PROBLEM
Would you please write out the records below exactly as they appear?

(Records from a dataset)
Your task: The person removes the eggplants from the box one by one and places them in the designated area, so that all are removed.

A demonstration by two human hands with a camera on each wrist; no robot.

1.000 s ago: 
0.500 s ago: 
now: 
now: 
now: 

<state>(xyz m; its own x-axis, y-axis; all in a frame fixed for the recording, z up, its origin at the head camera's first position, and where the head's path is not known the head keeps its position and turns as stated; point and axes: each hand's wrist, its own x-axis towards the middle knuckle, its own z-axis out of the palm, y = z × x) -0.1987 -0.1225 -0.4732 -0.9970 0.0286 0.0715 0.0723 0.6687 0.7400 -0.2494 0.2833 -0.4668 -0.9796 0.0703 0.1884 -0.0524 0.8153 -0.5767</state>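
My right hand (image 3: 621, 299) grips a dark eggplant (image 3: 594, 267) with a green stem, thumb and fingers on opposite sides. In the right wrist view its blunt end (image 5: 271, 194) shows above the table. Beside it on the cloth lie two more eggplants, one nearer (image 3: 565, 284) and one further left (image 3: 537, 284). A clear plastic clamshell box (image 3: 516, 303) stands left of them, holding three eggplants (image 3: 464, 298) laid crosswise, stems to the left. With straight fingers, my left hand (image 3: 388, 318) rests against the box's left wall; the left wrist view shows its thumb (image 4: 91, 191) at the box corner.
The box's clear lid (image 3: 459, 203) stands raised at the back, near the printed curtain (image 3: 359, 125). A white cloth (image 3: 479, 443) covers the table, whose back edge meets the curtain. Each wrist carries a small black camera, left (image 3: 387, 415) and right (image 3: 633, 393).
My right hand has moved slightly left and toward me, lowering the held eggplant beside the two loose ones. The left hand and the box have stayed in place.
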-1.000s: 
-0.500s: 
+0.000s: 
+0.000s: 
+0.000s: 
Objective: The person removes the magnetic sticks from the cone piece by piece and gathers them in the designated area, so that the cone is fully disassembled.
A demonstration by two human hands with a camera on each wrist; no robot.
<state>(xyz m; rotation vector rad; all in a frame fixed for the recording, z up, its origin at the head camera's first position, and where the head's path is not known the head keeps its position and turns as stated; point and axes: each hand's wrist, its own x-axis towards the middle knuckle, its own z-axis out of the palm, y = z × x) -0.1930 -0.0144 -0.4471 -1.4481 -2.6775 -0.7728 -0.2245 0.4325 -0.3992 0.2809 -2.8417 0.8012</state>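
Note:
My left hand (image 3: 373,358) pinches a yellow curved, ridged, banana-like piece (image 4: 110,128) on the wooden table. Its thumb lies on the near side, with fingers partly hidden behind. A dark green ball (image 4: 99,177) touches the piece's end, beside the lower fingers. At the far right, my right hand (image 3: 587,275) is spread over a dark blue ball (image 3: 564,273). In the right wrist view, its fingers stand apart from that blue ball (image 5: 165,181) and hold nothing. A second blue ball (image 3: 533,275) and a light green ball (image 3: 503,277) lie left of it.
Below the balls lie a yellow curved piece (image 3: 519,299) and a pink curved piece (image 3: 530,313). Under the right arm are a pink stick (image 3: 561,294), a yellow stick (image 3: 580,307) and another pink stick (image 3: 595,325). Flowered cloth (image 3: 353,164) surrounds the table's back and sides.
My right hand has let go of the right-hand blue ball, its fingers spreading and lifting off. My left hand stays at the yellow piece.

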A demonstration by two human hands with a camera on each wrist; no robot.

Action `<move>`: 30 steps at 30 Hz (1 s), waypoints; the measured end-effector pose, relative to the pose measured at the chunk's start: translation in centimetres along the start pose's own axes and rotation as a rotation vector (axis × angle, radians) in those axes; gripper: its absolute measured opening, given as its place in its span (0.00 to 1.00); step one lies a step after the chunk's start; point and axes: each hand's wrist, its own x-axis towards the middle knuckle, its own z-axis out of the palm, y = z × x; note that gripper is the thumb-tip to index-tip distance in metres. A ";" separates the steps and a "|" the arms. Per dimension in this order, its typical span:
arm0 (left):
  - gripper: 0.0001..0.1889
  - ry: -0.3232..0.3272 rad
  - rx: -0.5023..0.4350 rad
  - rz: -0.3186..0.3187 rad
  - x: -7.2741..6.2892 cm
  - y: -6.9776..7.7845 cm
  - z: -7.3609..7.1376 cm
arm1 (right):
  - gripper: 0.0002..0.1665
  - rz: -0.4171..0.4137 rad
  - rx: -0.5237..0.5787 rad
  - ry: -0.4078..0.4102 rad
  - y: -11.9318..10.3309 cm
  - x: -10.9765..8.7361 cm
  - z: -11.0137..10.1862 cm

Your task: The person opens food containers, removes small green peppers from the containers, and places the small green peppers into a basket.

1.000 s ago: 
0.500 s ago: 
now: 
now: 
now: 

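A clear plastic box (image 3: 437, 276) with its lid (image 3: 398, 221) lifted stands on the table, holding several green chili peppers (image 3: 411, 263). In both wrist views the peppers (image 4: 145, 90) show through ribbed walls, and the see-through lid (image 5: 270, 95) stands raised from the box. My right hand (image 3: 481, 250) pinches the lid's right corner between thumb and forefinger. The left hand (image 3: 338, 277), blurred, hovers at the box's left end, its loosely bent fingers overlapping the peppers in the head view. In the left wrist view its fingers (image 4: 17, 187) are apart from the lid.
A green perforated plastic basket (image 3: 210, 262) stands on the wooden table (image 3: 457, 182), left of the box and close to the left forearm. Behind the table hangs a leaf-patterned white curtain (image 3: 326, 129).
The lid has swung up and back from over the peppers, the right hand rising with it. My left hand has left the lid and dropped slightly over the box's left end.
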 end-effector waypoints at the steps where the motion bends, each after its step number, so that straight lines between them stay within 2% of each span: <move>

FINAL ANSWER
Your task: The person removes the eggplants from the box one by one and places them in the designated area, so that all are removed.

A demonstration by two human hands with a camera on each wrist; no robot.

1.000 s ago: 
0.500 s ago: 
now: 
now: 
now: 

<state>(xyz m; its own x-axis, y-axis; all in a frame fixed for the recording, z up, its origin at the head camera's first position, and where the head's path is not known the head keeps its position and turns as stated; point and axes: each hand's wrist, its own x-axis towards the middle knuckle, its own z-axis out of the palm, y = z × x) -0.1987 -0.1225 -0.4732 -0.9970 0.0286 0.0715 0.0723 0.6687 0.7400 -0.2494 0.2833 -0.4668 -0.9796 0.0703 0.1884 -0.0524 0.8153 -0.5767</state>
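My right hand (image 3: 621, 299) grips a dark eggplant (image 3: 594, 267) with a green stem, thumb and fingers on opposite sides. In the right wrist view its blunt end (image 5: 271, 194) shows above the table. Beside it on the cloth lie two more eggplants, one nearer (image 3: 565, 284) and one further left (image 3: 537, 284). A clear plastic clamshell box (image 3: 516, 303) stands left of them, holding three eggplants (image 3: 464, 298) laid crosswise, stems to the left. With straight fingers, my left hand (image 3: 388, 318) rests against the box's left wall; the left wrist view shows its thumb (image 4: 91, 191) at the box corner.
The box's clear lid (image 3: 459, 203) stands raised at the back, near the printed curtain (image 3: 359, 125). A white cloth (image 3: 479, 443) covers the table, whose back edge meets the curtain. Each wrist carries a small black camera, left (image 3: 387, 415) and right (image 3: 633, 393).
My right hand has moved slightly left and toward me, lowering the held eggplant beside the two loose ones. The left hand and the box have stayed in place.
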-1.000s: 
-0.500s: 
+0.000s: 
+0.000s: 
+0.000s: 
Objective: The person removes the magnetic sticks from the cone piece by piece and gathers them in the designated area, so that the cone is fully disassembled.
A demonstration by two human hands with a camera on each wrist; no robot.
<state>(xyz m; rotation vector rad; all in a frame fixed for the recording, z up, its origin at the head camera's first position, and where the head's path is not known the head keeps its position and turns as stated; point and axes: each hand's wrist, its own x-axis towards the middle knuckle, its own z-axis out of the palm, y = z × x) -0.1930 -0.0144 -0.4471 -1.4481 -2.6775 -0.7728 -0.2245 0.4325 -0.3992 0.2809 -2.8417 0.8012</state>
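Note:
My left hand (image 3: 373,358) pinches a yellow curved, ridged, banana-like piece (image 4: 110,128) on the wooden table. Its thumb lies on the near side, with fingers partly hidden behind. A dark green ball (image 4: 99,177) touches the piece's end, beside the lower fingers. At the far right, my right hand (image 3: 587,275) is spread over a dark blue ball (image 3: 564,273). In the right wrist view, its fingers stand apart from that blue ball (image 5: 165,181) and hold nothing. A second blue ball (image 3: 533,275) and a light green ball (image 3: 503,277) lie left of it.
Below the balls lie a yellow curved piece (image 3: 519,299) and a pink curved piece (image 3: 530,313). Under the right arm are a pink stick (image 3: 561,294), a yellow stick (image 3: 580,307) and another pink stick (image 3: 595,325). Flowered cloth (image 3: 353,164) surrounds the table's back and sides.
My right hand has let go of the right-hand blue ball, its fingers spreading and lifting off. My left hand stays at the yellow piece.
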
A demonstration by two human hands with a camera on each wrist; no robot.

Action `<move>`: 30 steps at 30 Hz (1 s), waypoints; the measured end-effector pose, relative to the pose measured at the chunk's start: translation in centimetres along the start pose's own axes and rotation as a rotation vector (axis × angle, radians) in those axes; gripper: its absolute measured opening, given as its place in its span (0.00 to 1.00); step one lies a step after the chunk's start; point and axes: each hand's wrist, its own x-axis towards the middle knuckle, its own z-axis out of the palm, y = z × x; note that gripper is the thumb-tip to index-tip distance in metres. A ";" separates the steps and a "|" the arms. Per dimension in this order, its typical span:
arm0 (left):
  - gripper: 0.0001..0.1889
  - ry: -0.3232..0.3272 rad
  - rx: -0.5023..0.4350 rad
  - rz: -0.3186..0.3187 rad
  - x: -7.2741..6.2892 cm
  - y: -6.9776..7.7845 cm
  - z: -7.3609..7.1376 cm
arm1 (right):
  - gripper: 0.0002..0.1665
  - rz: -0.4171..0.4137 rad
  - rx: -0.5237..0.5787 rad
  - ry: -0.4078..0.4102 rad
  - y: -11.9318..10.3309 cm
  - x: -10.9765..8.7361 cm
  - z: -11.0137..10.1862 cm

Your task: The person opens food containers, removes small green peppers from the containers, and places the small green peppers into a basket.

1.000 s ago: 
0.500 s ago: 
now: 
now: 
now: 

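A clear plastic box (image 3: 437, 276) with its lid (image 3: 398, 221) lifted stands on the table, holding several green chili peppers (image 3: 411, 263). In both wrist views the peppers (image 4: 145, 90) show through ribbed walls, and the see-through lid (image 5: 270, 95) stands raised from the box. My right hand (image 3: 481, 250) pinches the lid's right corner between thumb and forefinger. The left hand (image 3: 338, 277), blurred, hovers at the box's left end, its loosely bent fingers overlapping the peppers in the head view. In the left wrist view its fingers (image 4: 17, 187) are apart from the lid.
A green perforated plastic basket (image 3: 210, 262) stands on the wooden table (image 3: 457, 182), left of the box and close to the left forearm. Behind the table hangs a leaf-patterned white curtain (image 3: 326, 129).
The lid has swung up and back from over the peppers, the right hand rising with it. My left hand has left the lid and dropped slightly over the box's left end.
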 end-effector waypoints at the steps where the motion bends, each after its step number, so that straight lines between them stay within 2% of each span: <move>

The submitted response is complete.